73.祓う
……えっ? いや、この人、大丈夫やんな?
〈案ずるな。心臓と肺は動いておる〉
意識もあるのか、青年を覆い尽くしたヘドロが溢れ、地面に広がる。政晶は足下のヘドロを避けながら、青年に近付いた。
建国王が呪文を唱える。
〈我に続いて唱え、斬れ。
天の理、地の恵み、水の情けと火の怒り、我にその大いなる助力与えよ。
蒼穹の許、鵠しき燭よ、如何なる辯疏をも却ける峻厳なる光明よ、咎人の陰かな企み劾け。
何者にも染まぬ黒き衣纏い、灼けつく烈夏の日輪以て劾き、四方に広がる霜の剣以て禍つ罪断つ。
日々に降り積み心に澱む塵芥、洗い清めよ、祓い清めよ。
灼けつく烈夏の日輪以て劾き、四方に広がる霜の剣以て禍つ罪断つ。
心の誠以て日輪の花咲かすべし〉
先程、主峰の心が唱えた物と同じ、穢れを祓う呪文だ。
政晶は、建国王に続いて湖北語で呪文を唱えた。剣の柄頭で建国王の【魔道士の涙】が若葉色に輝き、術が発動する。
ヘドロが萎縮し、宿主の体内に戻ろうと蠢く。
若葉色の光に打たれた表面が剥がれ落ち、祭壇に吸い込まれて消える。
政晶は、建国王が映像で示す通り、ヘドロを削ぐように剣を振るう。
斬り落とされた穢れが、黒い靄となって祭壇に呑み込まれる。
「四方に広がる霜の剣以て禍つ罪断つ。心の誠以て日輪の花咲かすべし」
最後に、祭壇に向かって大きく薙いだ。
青年にしがみついていた塊が抜け、夏の日差しに灼かれる。
黒い靄が消え、政晶にも青年の姿が視えた。
鍵の番人の術に縛られたまま、表情を憎しみのまま凍りつかせている。
政晶は剣を鞘に納めた。
〈よくやった。ひとまず、この者から離れよ〉
建国王の【涙】から光が消える。
政晶は頷いて、騎士たちの傍に戻った。
他の若者たちが、驚いた顔をこちらに向けている。鍵の番人が杖で地面を打ち、術を解いた。

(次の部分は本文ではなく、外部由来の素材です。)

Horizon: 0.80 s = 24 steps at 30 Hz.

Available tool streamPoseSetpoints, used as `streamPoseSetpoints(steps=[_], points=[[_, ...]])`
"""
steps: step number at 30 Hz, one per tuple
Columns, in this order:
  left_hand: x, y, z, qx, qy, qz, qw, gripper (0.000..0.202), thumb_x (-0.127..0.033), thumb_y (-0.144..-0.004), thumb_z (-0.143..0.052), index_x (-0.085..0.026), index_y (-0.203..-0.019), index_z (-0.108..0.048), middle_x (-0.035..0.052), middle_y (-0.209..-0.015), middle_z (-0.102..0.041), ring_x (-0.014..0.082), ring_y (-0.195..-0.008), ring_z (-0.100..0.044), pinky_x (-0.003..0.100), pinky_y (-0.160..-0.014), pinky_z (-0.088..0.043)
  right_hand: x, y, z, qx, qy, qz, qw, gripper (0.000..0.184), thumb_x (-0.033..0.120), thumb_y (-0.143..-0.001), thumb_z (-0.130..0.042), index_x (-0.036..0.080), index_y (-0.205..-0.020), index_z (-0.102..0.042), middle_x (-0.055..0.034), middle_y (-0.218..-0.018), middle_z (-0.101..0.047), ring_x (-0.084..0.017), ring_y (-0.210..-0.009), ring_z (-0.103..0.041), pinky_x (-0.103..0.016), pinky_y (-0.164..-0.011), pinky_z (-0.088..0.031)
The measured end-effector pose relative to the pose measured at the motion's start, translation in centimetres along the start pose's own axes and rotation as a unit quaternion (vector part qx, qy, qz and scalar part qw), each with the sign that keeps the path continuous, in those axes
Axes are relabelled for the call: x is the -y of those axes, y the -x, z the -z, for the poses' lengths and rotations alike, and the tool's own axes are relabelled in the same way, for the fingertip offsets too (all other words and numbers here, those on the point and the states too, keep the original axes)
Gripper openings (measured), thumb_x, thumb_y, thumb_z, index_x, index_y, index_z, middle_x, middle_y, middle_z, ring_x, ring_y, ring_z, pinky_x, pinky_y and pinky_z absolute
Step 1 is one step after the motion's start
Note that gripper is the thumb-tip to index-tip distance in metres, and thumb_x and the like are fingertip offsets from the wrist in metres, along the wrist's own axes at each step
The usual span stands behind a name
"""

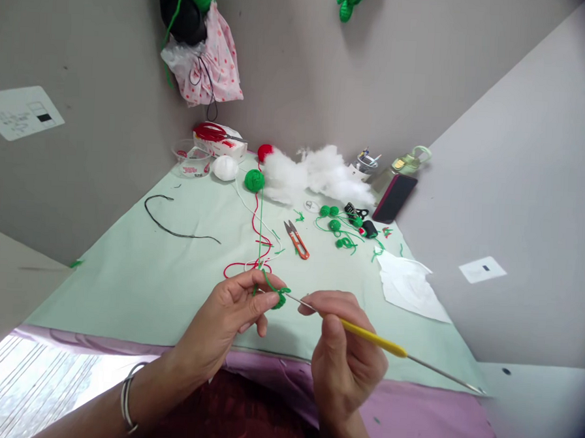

ひねた青年は、その場に崩れ落ちるように膝をついた。親戚が駆け寄る。
俯いた青年の表情はわからないが、震えていることはわかった。
親戚たちが縋るような目を向ける。鍵の番人が面倒臭そうに説明した。
「建国王の剣で、その者に溜まった穢れを断ち切って下さったんだ。後は、本人の心掛け次第だ。今は部屋に下がって休ませてやるといい」
親戚達は信じられないと言いたげに、ひねた青年を見た。
黙って俯いている。
親戚たちは、鍵の番人と政晶の目を見て何度も礼を述べ、青年に肩を貸して立たせた。
青年はその手を振り払い、弾かれたように登山道を駆け下った。
「おい! どこ行くんだ! 待て!」
親戚二人が後を追う。その場に残された者たちは呆気にとられ、ただ見送った。